Psychonomic Bulletin & Review

, 18:612

Why are names of people associated with so many phonological retrieval failures?


DOI: 10.3758/s13423-011-0082-0

Cite this article as:
Richard Hanley, J. Psychon Bull Rev (2011) 18: 612. doi:10.3758/s13423-011-0082-0


Two experiments are reported that revisit the issue of why people’s names are more difficult to recall than common names such as the names of objects. In Experiment 1, retrieval of the names of a set of object pictures was compared with recall of a set of names of famous faces. The object and face sets were matched for preexperimental familiarity. The results showed significantly more tip-of-the tongue (TOT) states and significantly poorer name recall for faces than for objects. Although the overall numbers of incorrect answers for the two sets of items did not differ, the incorrect answers in the face condition were mostly “don’t know” responses, whereas incorrect answers for objects were mostly alternative names. In Experiment 2, written definitions were used instead of pictures, and target items were selected so as to keep the number of alternatives to a minimum. Under these circumstances, there were no differences in either the number of items correctly named or the number of TOTs for common and people’s names. These findings are consistent with the views of Brédart (Memory, 1, 351–366, 1993), who argued that there are fewer documented TOTs for common names because a semantically related alternative often comes to mind when a participant is experiencing, or is about to experience, a retrieval failure.

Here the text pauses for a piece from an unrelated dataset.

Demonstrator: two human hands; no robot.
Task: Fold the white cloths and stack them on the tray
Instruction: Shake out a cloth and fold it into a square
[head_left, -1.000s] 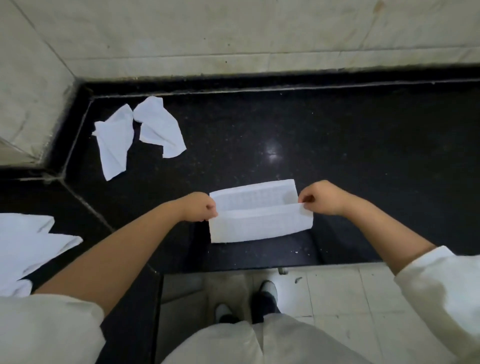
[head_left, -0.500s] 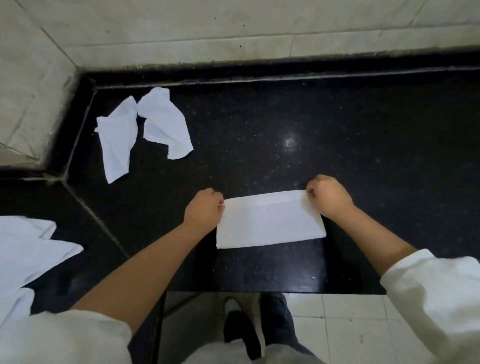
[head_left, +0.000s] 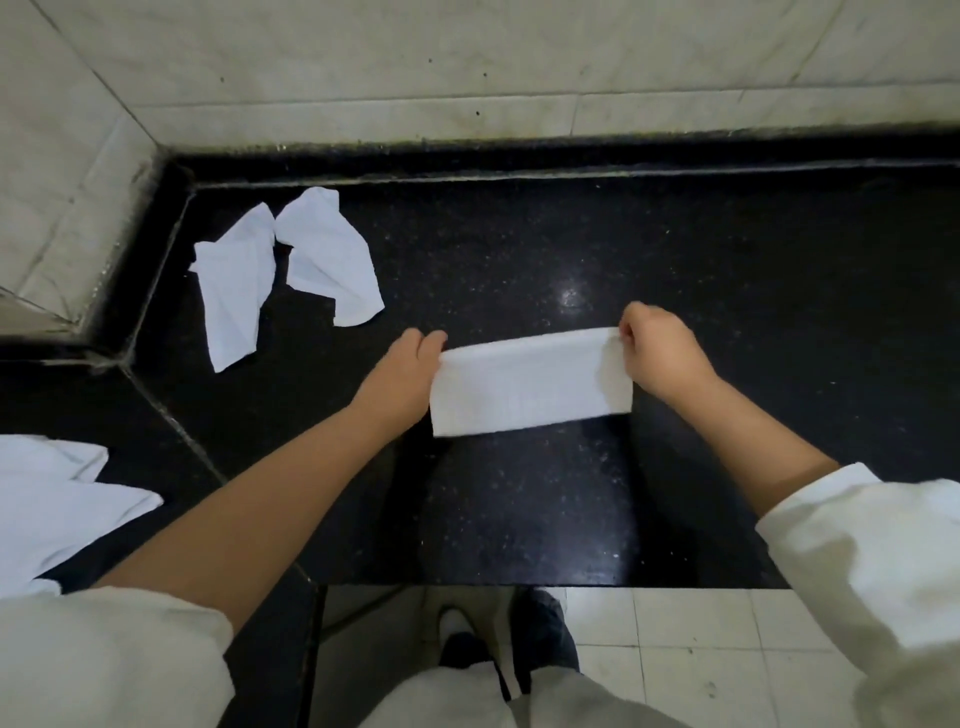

MetamemoryFace recognition

In a tip-of the-tongue (TOT) state, individuals cannot retrieve a word despite the feeling of being on the verge of recalling it (Brown & McNeill, 1966). Several studies have reported more TOTs during attempts to recall the names of familiar people than during attempts to recall other types of words (Burke et al., 1991; Evrard, 2002; Rastle & Burke, 1996). Older adults experience more TOTS than do younger adults on people’s names in diary studies (Burke et al., 1991) and in laboratory studies (e.g., Cross & Burke, 2004; Evrard, 2002; Rastle & Burke, 1996), even though they do not always experience more TOTs than younger adults when recalling common names (Evrard, 2002; Rastle & Burke, 1996). Cases also exist of brain-injured adults who are severely impaired at recalling people’s names, despite having no impairment at common name retrieval (see, e.g., Semenza & Zettin, 1988; but see Martins & Farrajota, 2007).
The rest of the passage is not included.